Oportuna, portanto, a nota de Ricardo Boechat numa de suas últimas colunas, aqui no Jornal do Brasil, ao comentar a diferença de reações do presidente, no caso do famigerado agrobusiness. Quando produz superávit de exportações, é obra do governo. Quando se vê surpreendido pela febre aftosa, é culpa dos empresários rurais. E mais oportuna ainda, saltando do grande empresário rural para a agricultura familiar, ou para os incontáveis acampamentos dos sem-terra em beira de estradas, a entrevista de Stédile a Juliana Rocha, no JB de ontem.
Esta, principalmente, deve ser motivo de reflexão para intelectualidade paulista que, a despeito de tudo, continua fascinada pelo mito da liderança operária, como se ela fosse infalível ou não compatível com atos de traição. Stédile revela que o ''amigo'' Lula conseguiu ser mais reacionário, na questão da reforma agrária, do que o foi o mandarinato de FHC. Procede.
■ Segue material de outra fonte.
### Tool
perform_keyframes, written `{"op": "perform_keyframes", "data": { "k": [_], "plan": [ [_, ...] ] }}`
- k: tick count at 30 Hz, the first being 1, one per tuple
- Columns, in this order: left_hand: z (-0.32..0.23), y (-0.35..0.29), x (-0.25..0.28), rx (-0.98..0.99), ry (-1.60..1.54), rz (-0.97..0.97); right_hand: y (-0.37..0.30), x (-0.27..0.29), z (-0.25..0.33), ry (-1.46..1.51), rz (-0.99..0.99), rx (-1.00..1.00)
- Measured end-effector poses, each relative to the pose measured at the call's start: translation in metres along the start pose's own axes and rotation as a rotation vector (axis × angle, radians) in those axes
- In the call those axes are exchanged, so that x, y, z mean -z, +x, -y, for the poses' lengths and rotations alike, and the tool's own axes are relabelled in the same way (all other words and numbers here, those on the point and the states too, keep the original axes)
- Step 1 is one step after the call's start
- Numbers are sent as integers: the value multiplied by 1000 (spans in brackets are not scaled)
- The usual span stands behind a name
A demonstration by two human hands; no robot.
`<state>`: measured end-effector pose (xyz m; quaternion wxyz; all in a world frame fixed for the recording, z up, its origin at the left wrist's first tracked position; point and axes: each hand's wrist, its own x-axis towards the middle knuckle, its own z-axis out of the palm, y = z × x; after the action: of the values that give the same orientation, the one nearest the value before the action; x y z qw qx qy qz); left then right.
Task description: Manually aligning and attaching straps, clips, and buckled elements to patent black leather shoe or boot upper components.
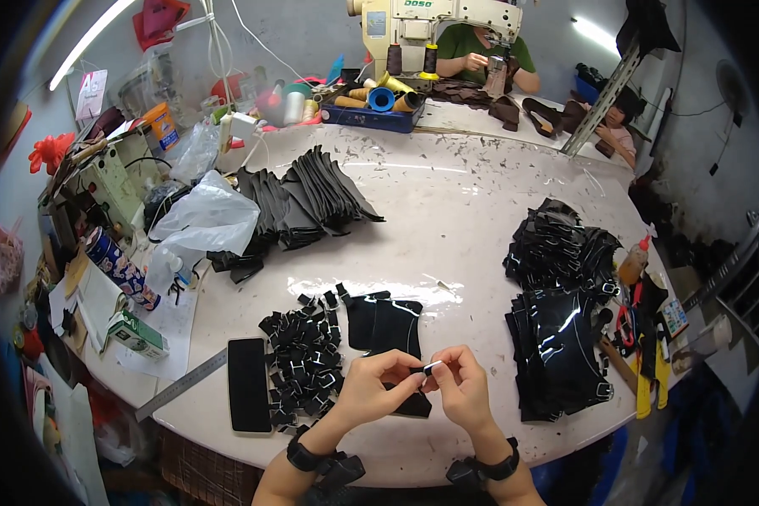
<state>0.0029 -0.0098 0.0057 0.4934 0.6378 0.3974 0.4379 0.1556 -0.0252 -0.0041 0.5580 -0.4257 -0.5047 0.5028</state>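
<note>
Between the fingertips of both hands is a small black buckle strap [428,368] with a pale, shiny edge. My left hand [378,390] pinches one end of it, and my right hand [461,388] pinches the other. Under and beyond them lie glossy black leather pieces [396,325], partly hidden by my hands. Just left of these is a heap of small black straps with silver buckles [304,358]. To the right, larger black leather pieces with buckles [552,354] lie stacked.
A phone [249,385] and a steel ruler [181,386] lie at the left. Farther back are stacked dark strips [312,198], a plastic bag [207,215] and a blue tray of thread cones [371,116]. Tools [645,354] crowd the right edge. Someone works behind a sewing machine [413,38].
</note>
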Motion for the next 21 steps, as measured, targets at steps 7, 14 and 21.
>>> {"op": "perform_keyframes", "data": {
  "k": [7, 14, 21],
  "plan": [
    [-1, -1, 9, 71, -84, 56, 3, 5, 7, -61, 108, 15],
    [-3, 3, 13, 151, -132, 95, 3, 8, 4, 13, 203, -63],
    [19, 11, 36, 68, 650, -71, 6, 17, 10, 50, 88, -38]
  ]
}}
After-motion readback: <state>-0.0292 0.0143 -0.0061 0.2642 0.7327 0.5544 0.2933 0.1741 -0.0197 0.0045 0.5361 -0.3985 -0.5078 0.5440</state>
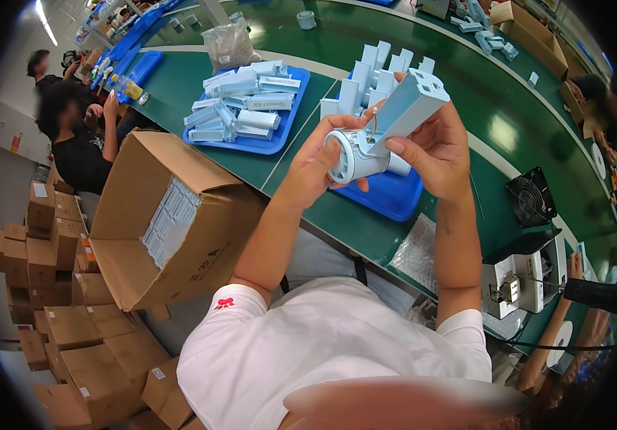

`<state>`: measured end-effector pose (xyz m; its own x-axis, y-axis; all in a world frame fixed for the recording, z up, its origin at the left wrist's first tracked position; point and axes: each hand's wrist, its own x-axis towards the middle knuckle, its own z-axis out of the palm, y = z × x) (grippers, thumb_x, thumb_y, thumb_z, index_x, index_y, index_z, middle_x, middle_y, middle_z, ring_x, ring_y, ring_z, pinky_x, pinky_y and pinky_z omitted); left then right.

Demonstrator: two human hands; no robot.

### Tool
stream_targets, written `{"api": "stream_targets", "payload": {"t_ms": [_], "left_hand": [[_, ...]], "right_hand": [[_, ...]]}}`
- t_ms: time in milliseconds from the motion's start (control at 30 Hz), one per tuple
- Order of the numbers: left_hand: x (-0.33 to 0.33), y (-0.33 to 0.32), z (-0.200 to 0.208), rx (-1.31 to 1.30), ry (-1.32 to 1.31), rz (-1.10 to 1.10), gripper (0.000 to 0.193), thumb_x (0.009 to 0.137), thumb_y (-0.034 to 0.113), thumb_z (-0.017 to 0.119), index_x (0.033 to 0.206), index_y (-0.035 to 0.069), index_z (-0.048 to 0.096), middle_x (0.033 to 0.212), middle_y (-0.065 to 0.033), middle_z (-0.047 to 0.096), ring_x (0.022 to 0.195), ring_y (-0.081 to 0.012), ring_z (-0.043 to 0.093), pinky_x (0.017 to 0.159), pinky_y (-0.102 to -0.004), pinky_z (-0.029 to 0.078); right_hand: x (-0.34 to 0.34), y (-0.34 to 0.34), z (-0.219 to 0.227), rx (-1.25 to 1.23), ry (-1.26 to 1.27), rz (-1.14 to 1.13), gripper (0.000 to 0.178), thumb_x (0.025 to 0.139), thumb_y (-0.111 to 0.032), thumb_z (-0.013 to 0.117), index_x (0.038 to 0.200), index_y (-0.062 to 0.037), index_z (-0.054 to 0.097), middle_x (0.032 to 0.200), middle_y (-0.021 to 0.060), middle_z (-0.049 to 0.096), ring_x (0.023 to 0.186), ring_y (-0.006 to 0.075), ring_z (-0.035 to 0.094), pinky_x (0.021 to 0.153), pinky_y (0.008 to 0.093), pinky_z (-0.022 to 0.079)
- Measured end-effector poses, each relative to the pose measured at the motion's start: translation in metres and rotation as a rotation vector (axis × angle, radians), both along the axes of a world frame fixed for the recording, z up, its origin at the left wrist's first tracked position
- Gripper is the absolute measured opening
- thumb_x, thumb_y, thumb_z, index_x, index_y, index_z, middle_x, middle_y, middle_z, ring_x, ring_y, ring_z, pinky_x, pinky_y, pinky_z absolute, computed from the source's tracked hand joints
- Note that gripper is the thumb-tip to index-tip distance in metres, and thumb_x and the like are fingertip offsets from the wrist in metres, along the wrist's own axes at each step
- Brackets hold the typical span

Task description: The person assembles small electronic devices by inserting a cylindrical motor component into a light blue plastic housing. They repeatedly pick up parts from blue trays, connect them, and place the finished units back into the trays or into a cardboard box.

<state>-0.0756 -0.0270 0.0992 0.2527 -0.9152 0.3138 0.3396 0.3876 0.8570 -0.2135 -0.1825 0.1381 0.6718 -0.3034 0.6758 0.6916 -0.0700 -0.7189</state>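
Observation:
Above the green workbench (308, 197) I hold a light blue plastic fan up in both hands. My left hand (307, 170) grips its round fan head (355, 159), thumb against the slotted rim. My right hand (441, 154) is wrapped round the boxy handle shell (412, 107), thumb near where it meets the head. A thin wire (374, 127) shows at that joint; whether the two pieces are fastened is hard to tell. Behind my hands, several similar light blue shells (349, 94) stand upright by a blue tray (394, 204), which my hands partly hide.
Left of my hands, another blue tray (277, 145) bears piled light blue shells. An open cardboard box (215, 244) stands beside my left arm, near stacked cartons (82, 330). To the right are bubble wrap (417, 251), a black fan (530, 197) and a white machine (513, 287). People work nearby.

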Motion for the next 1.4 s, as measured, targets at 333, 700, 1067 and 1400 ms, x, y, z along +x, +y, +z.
{"api": "stream_targets", "payload": {"t_ms": [333, 700, 1067, 1400], "left_hand": [[0.0, 0.001, 0.003, 0.089, -0.009, -0.04, 0.052, 0.109, 0.049, 0.035, 0.137, 0.006, 0.045, 0.108, -0.0126, 0.067, 0.07, -0.0162, 0.07, 0.045, -0.0191, 0.037], [0.002, 0.0, 0.01, 0.149, -0.236, 0.126, 0.048, 0.112, 0.04, 0.026, 0.135, 0.005, 0.05, 0.11, -0.0114, 0.065, 0.089, -0.0175, 0.067, 0.066, -0.023, 0.046], [-0.005, 0.007, 0.026, -0.153, -0.661, 0.496, 0.06, 0.088, 0.024, 0.067, 0.14, -0.003, 0.051, 0.132, -0.019, 0.055, 0.119, -0.0273, 0.056, 0.102, -0.0373, 0.044], [-0.003, -0.011, -0.009, -0.114, -0.753, 0.877, 0.058, 0.063, 0.01, 0.081, 0.118, 0.003, 0.064, 0.113, -0.0153, 0.069, 0.097, -0.0356, 0.068, 0.085, -0.0402, 0.054]], "right_hand": [[-0.006, 0.001, -0.006, -0.103, -0.022, -0.058, 0.066, 0.084, 0.008, 0.075, 0.143, 0.0031, 0.045, 0.124, 0.0184, 0.067, 0.115, 0.0269, 0.066, 0.1, 0.0418, 0.054], [-0.003, 0.017, -0.003, -0.172, 0.009, -0.24, 0.062, 0.083, 0.012, 0.073, 0.14, 0.0014, 0.051, 0.122, 0.0156, 0.068, 0.112, 0.0242, 0.069, 0.1, 0.0382, 0.054], [0.013, 0.036, -0.018, -0.162, -0.039, -0.337, 0.056, 0.085, 0.008, 0.075, 0.136, 0.0041, 0.052, 0.123, 0.0157, 0.067, 0.112, 0.0226, 0.068, 0.099, 0.0378, 0.054], [0.027, 0.064, -0.036, -0.192, -0.029, -0.458, 0.05, 0.082, 0.002, 0.079, 0.127, 0.0028, 0.056, 0.115, 0.0158, 0.07, 0.106, 0.0214, 0.07, 0.092, 0.0344, 0.056]]}}
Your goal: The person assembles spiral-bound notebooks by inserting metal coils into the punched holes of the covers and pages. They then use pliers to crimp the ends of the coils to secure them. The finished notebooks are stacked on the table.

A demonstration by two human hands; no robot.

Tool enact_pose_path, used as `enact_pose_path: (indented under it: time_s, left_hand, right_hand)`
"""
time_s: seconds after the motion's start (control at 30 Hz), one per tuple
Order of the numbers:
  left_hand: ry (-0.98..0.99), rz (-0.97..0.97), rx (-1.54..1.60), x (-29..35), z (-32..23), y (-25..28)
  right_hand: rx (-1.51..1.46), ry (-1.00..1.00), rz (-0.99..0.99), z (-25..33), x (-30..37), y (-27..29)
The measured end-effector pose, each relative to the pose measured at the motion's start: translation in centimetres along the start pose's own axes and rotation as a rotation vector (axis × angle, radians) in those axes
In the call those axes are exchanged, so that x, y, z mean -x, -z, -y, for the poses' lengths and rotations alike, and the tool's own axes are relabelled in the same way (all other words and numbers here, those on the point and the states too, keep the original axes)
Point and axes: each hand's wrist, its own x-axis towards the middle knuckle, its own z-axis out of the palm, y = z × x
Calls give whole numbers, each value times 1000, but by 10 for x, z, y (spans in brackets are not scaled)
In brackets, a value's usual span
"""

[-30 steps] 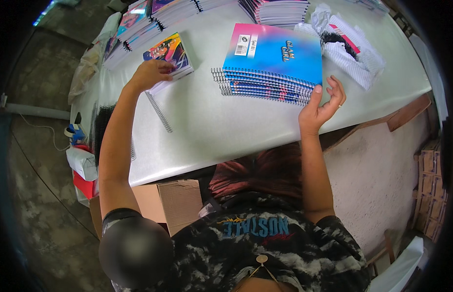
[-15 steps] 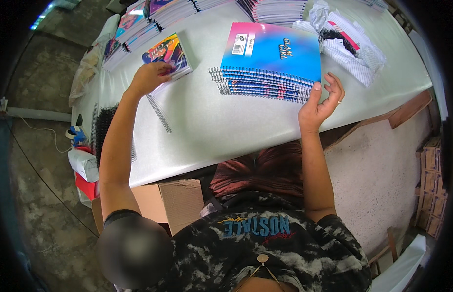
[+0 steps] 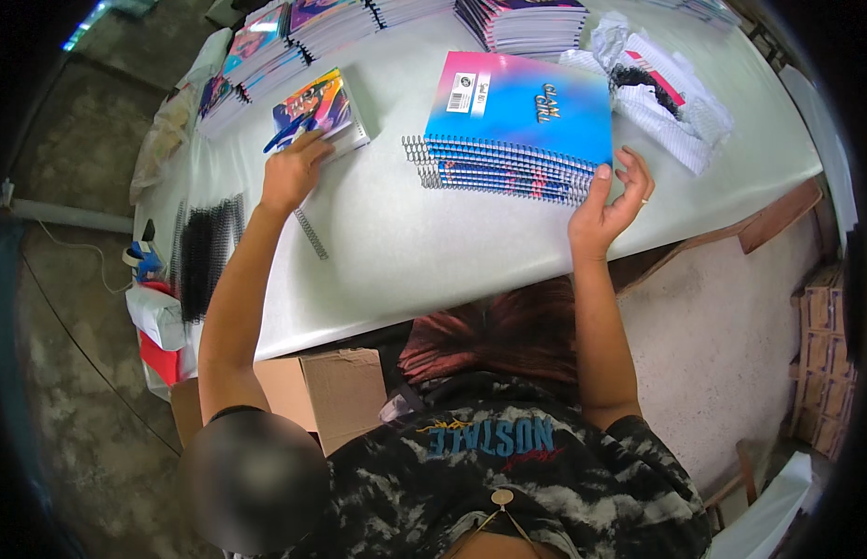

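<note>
Glossy white covering spreads over the table (image 3: 387,279), with more notebooks (image 3: 531,28) piled toward its far side. My left hand (image 3: 296,172) pinches a blue tool (image 3: 284,136) at the near left corner of a small thick notebook (image 3: 335,104), a wire coil (image 3: 311,235) just below. My right hand (image 3: 608,205) is loosely spread, thumb against the near right corner of the pink-and-blue spiral notebooks (image 3: 536,102) stacked mid-table.

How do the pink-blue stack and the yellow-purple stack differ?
The pink-blue stack looks larger than the yellow-purple stack. The pink-blue stack shows spiral coils along its near edge; the yellow-purple stack shows pale page edges on its right. The right hand is at the pink-blue stack, the left hand at the yellow-purple stack. Both rest on the table.
</note>
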Motion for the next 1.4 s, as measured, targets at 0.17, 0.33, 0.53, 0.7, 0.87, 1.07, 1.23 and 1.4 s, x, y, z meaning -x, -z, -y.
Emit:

Enquanto a média anual de assentamentos foi de 60 mil famílias com FHC, Lula as limitou a 44 mil.
Sua entrevista, portanto, é o que se esperava de uma autêntica liderança popular depois da rasteira que o presidente da República lhe passou na seqüência do último encontro no Planalto.
Porque é assim. Valendo-se do imenso patrimônio político acumulado ao longo de duas décadas e meia de liderança de oposição, Lula encontra espaço para manobras ilusionistas contra seus históricos ''companheiros''. Recebeu-os em palácio para acolher documento em que MST, CUT e UNE apresentavam algumas exigências para justificar a manutenção do apoio ao governo. De fundamental, dois pontos - mudança radical da política econômica e reformulação dos conceitos e prioridades nas alianças partidárias.
Os dirigentes das entidades ainda não deviam ter alcançado suas bases, e a resposta do governo já vinha, sem contemplação. Lula se fazia fotografar em cumprimentos efusivos com Renan Calheiros e Michel Temer, para além de, sem atenção ao pudor, entregar o Ministério das Cidades a um apadrinhado - até hoje mantido no cargo - do então ''companheiro'' Severino Cavalcanti. Enquanto isso, ao vivo e a cores, o ministro Palocci anunciava a todo o país não haver a menor possibilidade de mudança de rumo na macroeconomia. O que não cessa de ser confirmado quotidianamente.
Que a direção da CUT, assim como a da hoje inexpressiva UNE, se mantivesse silenciosa, nada a comentar. Está neutralizada há algum tempo. Era do MST que carecia surgir a reação digna, como a registrada na entrevista de Stédile. Mais que digna, aliás, desmistificadora. Pois nada melhor como avaliação do verdadeiro caráter do governo Lula do que a síntese contida na frase: ''Acho que nós vamos mudar de nome, de MST para Banco do MST para ver se o governo nos dá bola''. Ou seja, já não existem ilusões quanto ao fato de o contingenciamento da verba orçamentária ter por mote os compromissos com os infindáveis juros, sabujamente destinados à agiotagem internacional.
Com a entrega do PT a Berzoini o cenário só se agrava. Era o elo que faltava depois do estiolamento da CUT e da UNE. O ex-ministro, flagelo dos aposentados mais idosos e dos direitos sociais dos trabalhadores e servidores públicos ainda em ação, já deixou claro. A partir do resultado do último pleito interno, não há mais justificativa para ações dissidentes. Quem ficou, ficou, com compromisso estatutário de fidelidade às decisões majoritárias, agora incontestáveis.
Ainda bem que novas alternativas surgem para a esquerda combativa. A presença significativa da senadora Heloisa Helena nas pesquisas de opinião vem provar que, a despeito de todas as áreas de sombra da história da esquerda brasileira, um sol sempre surge no horizonte.